• EXERCISE DIRECTIONS
Beginning at the line containing "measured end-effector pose" in the material below and ending at the line containing "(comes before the", return each line exactly and add nothing.

• GIVEN MATERIAL
━━━━

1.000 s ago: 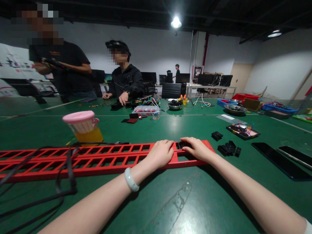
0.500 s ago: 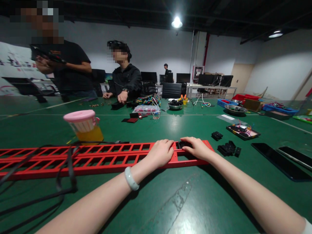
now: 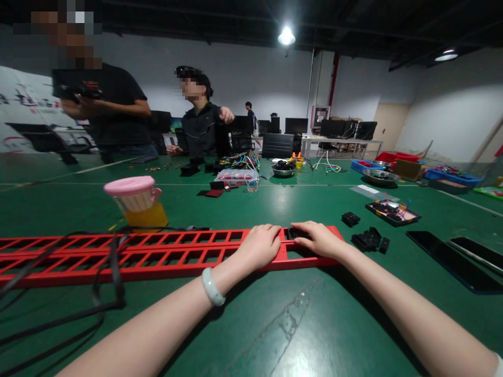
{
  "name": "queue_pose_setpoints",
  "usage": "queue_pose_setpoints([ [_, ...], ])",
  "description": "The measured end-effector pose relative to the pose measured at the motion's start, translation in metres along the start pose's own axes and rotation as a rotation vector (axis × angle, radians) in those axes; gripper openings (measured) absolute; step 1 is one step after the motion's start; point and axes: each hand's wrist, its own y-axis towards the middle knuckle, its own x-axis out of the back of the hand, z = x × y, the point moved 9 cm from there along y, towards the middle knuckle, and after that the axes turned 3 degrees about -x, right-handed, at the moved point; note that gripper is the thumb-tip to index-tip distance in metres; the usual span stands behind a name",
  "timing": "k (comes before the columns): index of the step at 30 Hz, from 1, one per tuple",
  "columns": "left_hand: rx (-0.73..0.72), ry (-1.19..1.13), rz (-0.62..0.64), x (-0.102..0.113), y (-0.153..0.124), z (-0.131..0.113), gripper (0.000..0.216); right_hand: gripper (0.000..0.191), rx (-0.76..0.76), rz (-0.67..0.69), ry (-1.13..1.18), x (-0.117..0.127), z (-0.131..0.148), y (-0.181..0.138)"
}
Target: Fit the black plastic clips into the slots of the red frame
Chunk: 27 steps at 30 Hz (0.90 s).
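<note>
A long red slotted frame (image 3: 173, 262) lies across the green table in front of me. My left hand (image 3: 261, 246) rests over it near its right part, fingers bent together and wrapped on the red frame. At the right end, my right hand (image 3: 316, 239) grips a small black plastic part (image 3: 295, 233) sitting in one of the frame's openings. That part is mostly covered by my fingers, so how deep it sits I cannot tell. More black plastic parts (image 3: 368, 240) lie right of the frame, with another black piece (image 3: 350, 219) just behind them.
A pink-lidded cup (image 3: 135, 201) stands behind the frame; black straps (image 3: 113, 272) cross its left part. Phones (image 3: 451, 259) and a tray with wires (image 3: 393, 212) lie at right. Farther back are a metal bowl (image 3: 283, 168), blue bins (image 3: 451, 177) and co-workers (image 3: 200, 125).
My hands and the red frame stay nearly still. The seated co-worker has lifted a hand from the table, and the standing one has shifted the dark object held in both hands.
</note>
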Motion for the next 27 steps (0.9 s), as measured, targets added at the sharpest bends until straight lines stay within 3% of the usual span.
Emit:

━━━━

• RESULT OF THIS TASK
  "description": "The measured end-effector pose relative to the pose measured at the motion's start, translation in metres along the start pose's own axes and rotation as a rotation vector (axis × angle, radians) in those axes; gripper openings (measured) absolute; step 1 is one step after the motion's start; point and axes: each hand's wrist, its own y-axis towards the middle knuckle, its own x-axis out of the back of the hand, z = x × y, the point moved 9 cm from there along y, towards the middle knuckle, and after that the axes turned 3 degrees about -x, right-handed, at the moved point; note that gripper is the thumb-tip to index-tip distance in metres; the usual span stands behind a name",
  "timing": "k (comes before the columns): index of the step at 30 Hz, from 1, one per tuple",

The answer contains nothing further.